If the same proportion of people in the United States saw The Avengers as the percentage of French citizens who have seen The Intouchables, the Marvel super-hero-fest would have grossed well over $1 billion domestically (instead of slightly less than half of that).
As it is, The Intouchables, opening in limited release in the United States today, has sold nearly 20 million tickets in France -- in a country with a population of 65 million. When you factor out children, the percentage of people who have seen it is even higher.
It's a figure that still boggles the minds of Eric Toledano and Olivier Nakache, the writer-directors of The Intouchables. They've had hits in France before -- but none that sold more than two million tickets. And none of their films has been a hit outside of their own country.
"We're more surprised everyday by news of its international release," Toledano, 40, says, sitting in a conference room in the Tribeca offices of The Weinstein Company, which is releasing The Intouchables in the U.S. "The French response to the film was completely disproportionate to the size of the country -- but I was even more surprised by the response in countries like Korea, Germany, Poland and Israel. Korea -- that's a country we don't know at all. Over the past 10 or 15 years, French films have had no success in Korea. We're surprised that this film has touched people so far away from France."

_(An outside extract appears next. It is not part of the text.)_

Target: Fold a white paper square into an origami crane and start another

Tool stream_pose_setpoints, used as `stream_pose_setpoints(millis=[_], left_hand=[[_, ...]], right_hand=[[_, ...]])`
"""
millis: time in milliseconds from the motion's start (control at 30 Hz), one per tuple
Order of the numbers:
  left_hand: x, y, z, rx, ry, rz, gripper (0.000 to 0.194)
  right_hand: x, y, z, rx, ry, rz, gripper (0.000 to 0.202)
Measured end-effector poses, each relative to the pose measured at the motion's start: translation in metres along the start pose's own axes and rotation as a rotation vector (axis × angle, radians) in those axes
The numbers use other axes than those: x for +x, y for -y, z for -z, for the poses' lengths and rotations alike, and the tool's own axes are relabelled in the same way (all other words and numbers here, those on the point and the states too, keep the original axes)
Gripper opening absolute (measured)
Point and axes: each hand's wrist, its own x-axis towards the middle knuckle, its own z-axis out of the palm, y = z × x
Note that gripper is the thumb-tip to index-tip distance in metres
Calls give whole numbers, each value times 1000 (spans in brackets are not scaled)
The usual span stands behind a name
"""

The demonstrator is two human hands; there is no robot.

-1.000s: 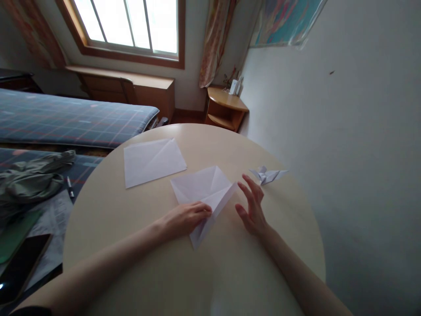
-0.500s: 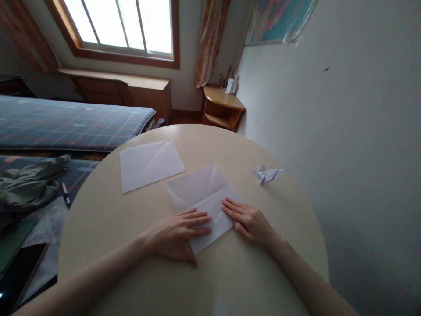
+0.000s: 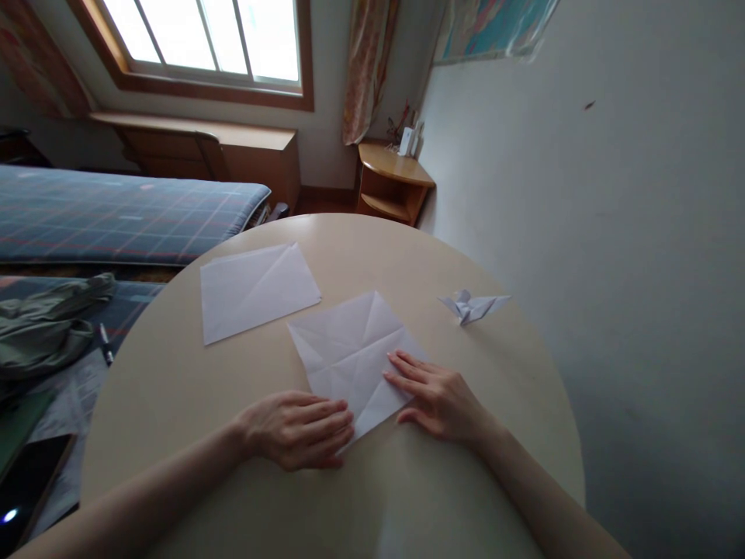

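Observation:
A creased white sheet of paper (image 3: 355, 349) lies on the round table before me, fold lines crossing at its middle. At its near left corner, my left hand (image 3: 299, 431) has its fingers pressed together over the edge, with the thumb below; the corner is partly hidden there. My right hand (image 3: 439, 396) rests on the sheet's right side, fingers stretched out flat and slightly apart. A folded paper crane (image 3: 472, 306) stands to the right, apart from both hands. Farther back on the left is a stack of white paper (image 3: 259, 291), untouched.
The pale round table (image 3: 372, 241) has a curved edge, close to the wall (image 3: 640, 272) on its right. On the left, a plaid mattress (image 3: 116, 213) stands beyond it, with a green garment (image 3: 46, 326), a pen (image 3: 105, 344) and a dark phone (image 3: 40, 477) lower down.
My left hand has slid off the sheet's middle to its near left corner, its spread fingers now drawn together. More creases show. My right hand stays on the right side; the view has shifted slightly.

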Motion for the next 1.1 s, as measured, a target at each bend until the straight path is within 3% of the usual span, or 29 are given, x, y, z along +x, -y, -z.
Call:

The film is the second-highest-grossing French film in France's history, behind the 2008 comedy, Welcome to the Sticks. Based on a true story, The Intouchables tells the story of Philippe (Francois Cluzet), a quadriplegic who hires a Senegalese immigrant named Driss (Omar Sy) as his caregiver. Driss, just out of prison for robbery, seems an unlikely choice -- but he and Philippe develop a bond that goes beyond employer-employee, a friendship between two people who otherwise are marginalized by society.
The real-life characters on whom the story is based were the scion of a wealthy champagne-making family and Abdel, an Algerian immigrant. The fact that the directors changed the character from a North African to a sub-Saharan had to do with the relationship the directors had with Sy, a popular French comic actor with whom they had worked previously.
To French audiences, they say, an immigrant is an immigrant, regardless of color: "In real life, Omar has the same past as Abdel, in terms of his experience coming to France from Africa," Nakache says. "For us, it was about the story -- and we thought about Omar for that character."
Adds Toledano, "In France, they are both in the same social group, which is referred to as 'the young of the projects.' And that social group is 90 percent Arab and black. To the French, there is no consequence to changing his country, if you have a good actor. In France and Europe, no one cares about that."
But, even before its release, politically correct American critics were applying their own standard to the film, with a Variety critic accusing the film of turning Driss into an "Uncle Tom" character. The directors reject that notion, saying that Americans bring a different perspective to issues of race -- or, in this case, see an issue of race where there is none.
"Black characters have a special meaning in the U.S.," Toledano says. "Race is an ongoing question in America. The attack from a journalist about stereotypical images really hurt us. If anything, it's a movie that shows no hierarchy in the relationship. Their relationship is very pragmatic; they each give the other something."
"For us, this is like a fairy tale about contemporary society," Nakache adds. Continues Toledano, "It was important for us to have a real story in this period of economic crisis. People want to laugh about something they can connect with."
The film was bought for American distribution by Harvey Weinstein, based on a trailer, before the film had even been released in France. Now Weinstein's company has plans to make an English-language version, with Colin Firth mentioned to play Philippe.
"The idea of remaking it is probably a problem of subtitles for American audiences," Toledano says. "I think that, if people will come see the original, that would be enough. And they do have an opportunity to see ours first. We trust Harvey; he's our partner. We think they'll do something close to the original. But we're curious how the American audience will respond to the original. It's a big honor to have it released in America -- that means a lot."